RustProof Labs: blogging for education (logo)

Find missing crossings in OpenStreetMap with PostGIS

By Ryan Lambert -- Published November 07, 2021

The #30DayMapChallenge is going on again this November. Each day of the month has a different theme for that day's map challenge. These challenges do not have a requirement for technology, so naturally I am using OpenStreetMap data stored in PostGIS with QGIS for the visualization component.

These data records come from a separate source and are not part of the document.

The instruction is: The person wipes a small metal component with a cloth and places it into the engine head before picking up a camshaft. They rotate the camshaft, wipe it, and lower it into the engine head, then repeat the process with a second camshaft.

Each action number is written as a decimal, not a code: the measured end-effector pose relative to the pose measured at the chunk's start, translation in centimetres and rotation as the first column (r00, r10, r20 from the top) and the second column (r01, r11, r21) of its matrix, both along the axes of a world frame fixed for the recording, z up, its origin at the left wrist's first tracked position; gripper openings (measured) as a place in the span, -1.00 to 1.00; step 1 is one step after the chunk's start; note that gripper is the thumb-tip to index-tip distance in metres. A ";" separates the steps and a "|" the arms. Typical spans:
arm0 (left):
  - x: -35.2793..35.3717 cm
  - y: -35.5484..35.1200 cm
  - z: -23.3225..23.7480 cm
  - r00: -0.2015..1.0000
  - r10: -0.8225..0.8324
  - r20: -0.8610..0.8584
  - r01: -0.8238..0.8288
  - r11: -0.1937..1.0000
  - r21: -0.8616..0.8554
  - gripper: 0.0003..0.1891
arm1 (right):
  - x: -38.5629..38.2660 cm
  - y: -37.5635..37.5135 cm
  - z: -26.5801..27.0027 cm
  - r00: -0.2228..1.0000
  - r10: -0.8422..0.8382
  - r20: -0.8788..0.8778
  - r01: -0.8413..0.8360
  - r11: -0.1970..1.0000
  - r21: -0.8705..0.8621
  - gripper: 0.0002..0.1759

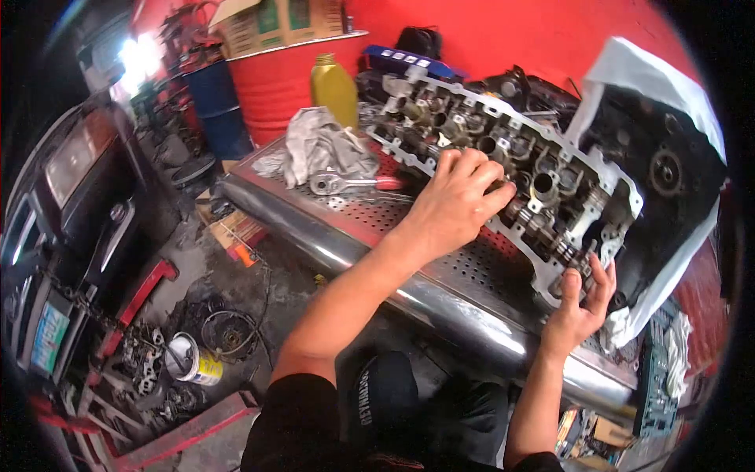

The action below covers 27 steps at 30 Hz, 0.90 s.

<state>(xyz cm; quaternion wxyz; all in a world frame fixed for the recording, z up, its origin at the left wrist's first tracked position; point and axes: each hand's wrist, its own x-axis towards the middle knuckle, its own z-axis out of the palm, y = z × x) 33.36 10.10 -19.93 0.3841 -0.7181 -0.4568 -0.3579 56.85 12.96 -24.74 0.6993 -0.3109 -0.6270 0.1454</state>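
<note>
A metal cylinder head [543, 186] lies at a slant across the perforated bench, its open valve side facing up. Along its near side runs a camshaft [521, 214] with shiny lobes. My left hand [464, 193] reaches over the near edge, fingers curled down around the middle of the camshaft; the fingertips are partly hidden. At the right end, my right hand [582, 311] pinches the camshaft's end between thumb and fingers. A ratchet wrench [334, 182] with a red handle rests left of my left hand, beside a crumpled grey rag [326, 145].
A yellow-green oil bottle [334, 90] stands behind the rag. A dark engine cover [664, 169] on white sheeting sits at right, near a green tool case [659, 377]. The bench's rounded metal edge [464, 315] faces me. A white bucket [193, 359] and loose parts lie on the floor.
</note>
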 end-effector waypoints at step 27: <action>-22.3 7.6 -3.8 0.252 0.061 0.966 0.379 0.912 -0.157 -0.71 | -0.3 0.6 -0.1 0.962 0.195 -0.191 -0.227 0.960 -0.162 -0.49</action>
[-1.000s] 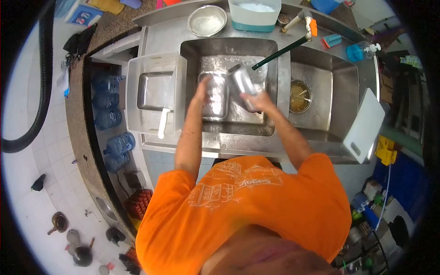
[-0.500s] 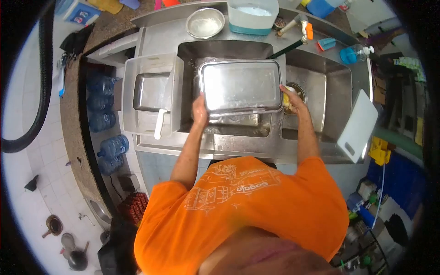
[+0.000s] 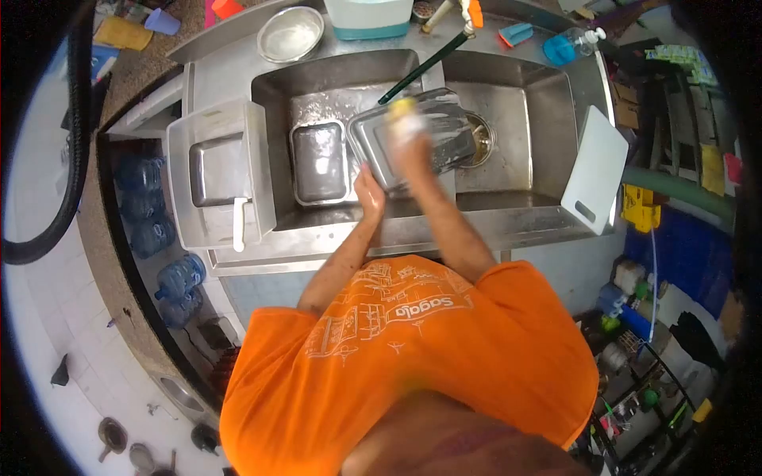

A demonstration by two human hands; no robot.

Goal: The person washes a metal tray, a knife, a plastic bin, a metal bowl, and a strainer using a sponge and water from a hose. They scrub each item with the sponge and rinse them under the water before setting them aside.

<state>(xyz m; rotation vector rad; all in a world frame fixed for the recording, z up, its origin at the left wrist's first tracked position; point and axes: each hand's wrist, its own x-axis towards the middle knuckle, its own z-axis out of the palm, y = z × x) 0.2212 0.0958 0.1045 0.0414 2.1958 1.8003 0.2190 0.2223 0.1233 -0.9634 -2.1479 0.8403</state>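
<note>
My left hand (image 3: pixel 370 193) grips the near left edge of a rectangular metal tray (image 3: pixel 451 131), which is tilted over the divider between the two sink basins. White suds streak the tray's right part. My right hand (image 3: pixel 413 155), blurred by motion, presses a yellow sponge (image 3: pixel 402 109) with a white, foamy-looking part against the tray. A second metal tray (image 3: pixel 320 163) sits in the left basin (image 3: pixel 317 67), beside the held one. The dark green hose (image 3: pixel 421 70) ends just above the held tray.
On the left, a translucent plastic bin (image 3: pixel 179 170) contains a metal tray and a white-handled utensil (image 3: pixel 239 224). Behind the basins stand a metal bowl (image 3: pixel 290 36), a teal-and-white tub (image 3: pixel 369 20) and a blue soap bottle (image 3: pixel 559 49). A white cutting board (image 3: pixel 595 170) leans at the right edge.
The held tray has turned and tilted to the right. My right hand has left its right edge and moved onto its surface with the sponge. The camera view has shifted.
</note>
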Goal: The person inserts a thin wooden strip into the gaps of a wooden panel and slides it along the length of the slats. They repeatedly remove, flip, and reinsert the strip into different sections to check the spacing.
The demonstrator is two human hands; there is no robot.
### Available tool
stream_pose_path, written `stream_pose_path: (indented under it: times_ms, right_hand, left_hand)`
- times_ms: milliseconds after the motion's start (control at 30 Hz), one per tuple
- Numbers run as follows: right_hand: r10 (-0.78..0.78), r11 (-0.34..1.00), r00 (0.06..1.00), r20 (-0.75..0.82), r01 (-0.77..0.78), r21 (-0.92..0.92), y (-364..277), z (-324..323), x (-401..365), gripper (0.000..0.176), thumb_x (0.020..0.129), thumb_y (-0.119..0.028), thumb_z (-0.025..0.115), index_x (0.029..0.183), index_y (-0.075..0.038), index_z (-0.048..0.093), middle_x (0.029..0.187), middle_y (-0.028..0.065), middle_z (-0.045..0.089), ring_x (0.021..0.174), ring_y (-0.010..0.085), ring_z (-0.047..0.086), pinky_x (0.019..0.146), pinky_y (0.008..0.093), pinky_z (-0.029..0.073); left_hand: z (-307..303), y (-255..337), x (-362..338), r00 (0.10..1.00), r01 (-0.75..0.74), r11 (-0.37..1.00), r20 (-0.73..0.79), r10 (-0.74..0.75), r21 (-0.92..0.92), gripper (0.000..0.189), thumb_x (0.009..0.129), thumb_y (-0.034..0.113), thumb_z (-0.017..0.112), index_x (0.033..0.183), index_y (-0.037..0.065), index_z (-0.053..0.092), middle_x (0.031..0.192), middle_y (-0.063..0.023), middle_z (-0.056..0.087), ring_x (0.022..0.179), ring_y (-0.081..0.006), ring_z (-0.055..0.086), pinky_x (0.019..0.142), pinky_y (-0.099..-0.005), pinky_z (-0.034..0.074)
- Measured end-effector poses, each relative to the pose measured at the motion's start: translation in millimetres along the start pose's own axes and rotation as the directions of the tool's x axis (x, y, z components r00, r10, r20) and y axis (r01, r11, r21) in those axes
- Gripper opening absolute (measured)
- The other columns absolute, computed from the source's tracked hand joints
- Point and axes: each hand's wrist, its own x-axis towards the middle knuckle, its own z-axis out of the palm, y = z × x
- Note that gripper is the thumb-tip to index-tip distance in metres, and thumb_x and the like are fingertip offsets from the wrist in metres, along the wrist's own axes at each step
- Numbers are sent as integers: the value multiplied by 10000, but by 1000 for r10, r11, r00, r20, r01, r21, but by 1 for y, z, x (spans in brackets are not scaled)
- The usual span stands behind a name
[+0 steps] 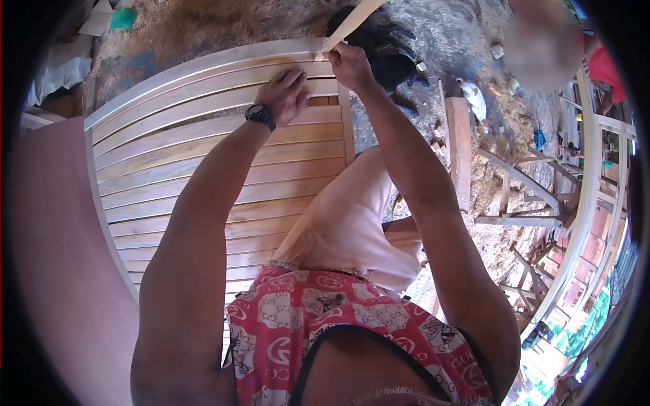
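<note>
Slim pale boards side by side make up a slatted wooden panel [223, 172], with a darker gap between two boards in its upper part. On the upper slats rests my left hand [286, 95], fingers lying out over the wood, a black watch [260, 116] on its wrist. My right hand [350, 65] is closed around the lower end of a thin wooden strip [355, 21], at the panel's top right corner. This strip slants up past the top of the view. Part of my leg [345, 210] lies over the panel's right side.
A smooth pinkish board [61, 257] stands along the left. Just beyond my right hand a dark shape [389, 64] lies on the dirt ground. Right of me are a squared timber [459, 145] and wooden frames [535, 196]. Someone in red [604, 73] is at upper right.
</note>
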Motion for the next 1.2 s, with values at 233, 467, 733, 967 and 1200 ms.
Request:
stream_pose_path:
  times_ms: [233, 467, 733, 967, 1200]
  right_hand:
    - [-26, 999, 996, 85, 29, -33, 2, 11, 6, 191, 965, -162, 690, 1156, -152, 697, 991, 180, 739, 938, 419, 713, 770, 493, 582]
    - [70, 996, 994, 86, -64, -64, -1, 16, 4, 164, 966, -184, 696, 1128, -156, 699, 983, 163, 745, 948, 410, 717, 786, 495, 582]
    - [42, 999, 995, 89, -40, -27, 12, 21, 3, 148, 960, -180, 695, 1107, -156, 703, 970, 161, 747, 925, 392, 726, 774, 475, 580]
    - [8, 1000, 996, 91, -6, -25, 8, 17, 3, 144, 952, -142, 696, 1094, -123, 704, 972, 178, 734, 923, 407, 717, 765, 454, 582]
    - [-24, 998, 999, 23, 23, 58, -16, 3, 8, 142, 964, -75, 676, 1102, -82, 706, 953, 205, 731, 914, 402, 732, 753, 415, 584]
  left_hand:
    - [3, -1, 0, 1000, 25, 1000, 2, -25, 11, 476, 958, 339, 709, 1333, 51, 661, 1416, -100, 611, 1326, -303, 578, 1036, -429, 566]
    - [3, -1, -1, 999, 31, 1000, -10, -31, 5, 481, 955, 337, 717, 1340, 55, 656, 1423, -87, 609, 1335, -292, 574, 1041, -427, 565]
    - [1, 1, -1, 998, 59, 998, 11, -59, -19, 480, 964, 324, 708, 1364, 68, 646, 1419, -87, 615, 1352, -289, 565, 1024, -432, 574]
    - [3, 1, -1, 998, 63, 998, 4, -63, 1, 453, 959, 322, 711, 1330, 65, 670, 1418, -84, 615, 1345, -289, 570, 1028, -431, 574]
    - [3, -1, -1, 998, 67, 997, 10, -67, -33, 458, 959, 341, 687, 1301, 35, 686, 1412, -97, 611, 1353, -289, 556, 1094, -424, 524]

The challenge for Day 5 was an OpenStreetMap data challenge. I decided to find and visualize missing crossing tags. Crossing tags are added to the node (point) where a pedestrian highway (e.g. highway=footway) intersects a motorized highway (e.g. highway=tertiary). This post explains how I used PostGIS and OpenStreetMap data to find intersections missing a dedicated crossing tag.

Without further ado, here was my submission for Day 5.

Map of the Denver, Colorado metro area with a shaded hex grid overlay. Title reads "% of Footway Intersections missing Crossing".  Subtitles read "Denver Metro area, November 2021" and "#30DayMapChallenge - 2021 Day 5: OpenStreetMap". The hex grid is shaded from light red to dark red (5 gradients), with only 4 of the lightest shaded areas around Denver proper.  Throughout the rest of the inner-metro area are shades 2-4 (35% through 94% missing) with most of the outer regions in the 100% or "no data" area.

If you're here for the maps, there are four more maps near the bottom under "More Maps." The bulk of this post explains how I got the data to create this visualization.

Step 1: Load data

These days when I load OpenStreetMap data to PostGIS I use the PgOSM Flex Docker image. The PgOSM Flex project uses osm2pgsql's flex output (see Hands on with osm2pgsql's new Flex output) to prepare high quality OpenStreetMap data for PostGIS. The following instructions are from the main project readme, only adjusted to load Colorado instead of the smaller D.C. region used in those examples.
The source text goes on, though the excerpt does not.